[Gllug] Hardware SCSI RAID

Mike Brodbelt mike at coruscant.demon.co.uk
Wed Jan 18 14:31:17 UTC 2006


On Wed, 2006-01-18 at 14:04 +0000, Matthew Cooke wrote:
> gah. had software raid on fedora and wasn't impressed at all. a disk failed 
> and wrote something into a log and I didn't notice for 2 months. Also, 
> replacing a failed disk seemed non-trivial.
> 
> I was under the impression that the adaptec scsi/raid were pretty popular 
> but you have made me nervous now!

I've used hardware SCSI RAID on servers for years, and it's saved me a
lot of hassle.... I would always go for h/w RAID on servers where
possible, preferably with hot swap disks.

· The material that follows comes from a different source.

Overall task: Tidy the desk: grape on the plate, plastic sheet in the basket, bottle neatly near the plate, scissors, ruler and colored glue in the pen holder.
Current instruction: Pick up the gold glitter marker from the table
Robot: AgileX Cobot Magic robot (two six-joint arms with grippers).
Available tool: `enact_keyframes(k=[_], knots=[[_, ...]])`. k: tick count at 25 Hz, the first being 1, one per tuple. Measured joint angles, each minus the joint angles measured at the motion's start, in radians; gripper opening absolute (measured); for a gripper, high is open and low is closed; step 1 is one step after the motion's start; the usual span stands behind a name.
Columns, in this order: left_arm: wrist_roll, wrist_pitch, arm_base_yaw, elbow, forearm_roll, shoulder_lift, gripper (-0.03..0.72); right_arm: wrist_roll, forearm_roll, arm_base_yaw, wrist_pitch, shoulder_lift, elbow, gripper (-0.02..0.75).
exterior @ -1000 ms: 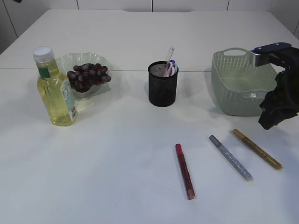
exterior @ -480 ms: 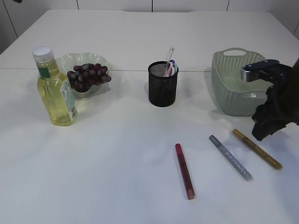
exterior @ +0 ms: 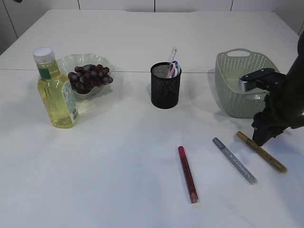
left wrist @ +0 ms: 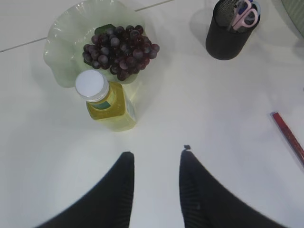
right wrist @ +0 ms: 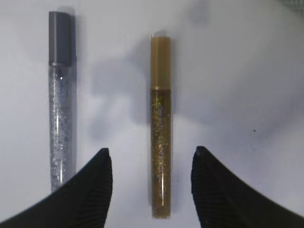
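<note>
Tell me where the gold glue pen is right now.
The gold glue pen lies flat on the table at the exterior view's right, in front of the basket, beside the silver glue pen, directly under the right gripper.

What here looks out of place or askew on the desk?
Three glue pens lie loose on the table rather than in the pen holder: red, silver, gold. The right hand is open over the gold one. Nothing looks spilled or damaged.
</note>
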Motion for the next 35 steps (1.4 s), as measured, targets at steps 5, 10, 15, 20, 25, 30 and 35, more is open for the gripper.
enact_keyframes(k=[5, 10, 15, 20, 25, 30, 35], knots=[[0.000, 0.000, 0.000, 0.000, 0.000, 0.000, 0.240, -0.002, 0.002, 0.000, -0.010, 0.046, -0.022, 0.429], [0.000, 0.000, 0.000, 0.000, 0.000, 0.000, 0.240, -0.002, 0.003, 0.000, -0.012, 0.071, -0.022, 0.429], [0.000, 0.000, 0.000, 0.000, 0.000, 0.000, 0.240, -0.002, 0.003, 0.000, -0.012, 0.093, -0.022, 0.430], [0.000, 0.000, 0.000, 0.000, 0.000, 0.000, 0.240, -0.002, 0.003, 0.000, -0.012, 0.110, -0.022, 0.430], [0.000, 0.000, 0.000, 0.000, 0.000, 0.000, 0.240, -0.002, 0.003, 0.000, -0.012, 0.115, -0.022, 0.430], [0.000, 0.000, 0.000, 0.000, 0.000, 0.000, 0.240, -0.002, 0.003, 0.000, -0.014, 0.115, -0.022, 0.430], [0.000, 0.000, 0.000, 0.000, 0.000, 0.000, 0.240, -0.002, 0.003, 0.000, -0.014, 0.121, -0.022, 0.430]])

Yes, the on disk format may well be controller specific, but if you're
running a server the RAID is your first level of protection, and you
should have a decent backup plan, so you're ability to read the bare
disks really shouldn't matter. If it does, there's something seriously
wrong with your backup strategy.

You want to make sure that the RAID card you have is real h/w RAID. It
should have a dedicated RAID processor, and its own SCSI BIOS with
management features. To set it up, you will not usually need to format
the disks using the RAID card, but you will normally have to go through
some process to initialise the array. The array build may well take most
of a day to complete. Once this is done, the RAID card should present
the array to the host computer as a single disk.

RAID cards can be very picky about cabling and termination - it has to
be decent quality. Make sure your disks are operating at the same speed
- if the card drops the speed back this might indicate a cabling
problem.

I've used ICP Vortex cards on machines - they're very nice. If a disk
fails there's an audible alarm you can't easily miss, and the card can
be controlled from its own BIOS (so you can setup arrays with no OS
installed), or from a curses based utility that gives full access to the
feature set. I'd recommend them without hesitation.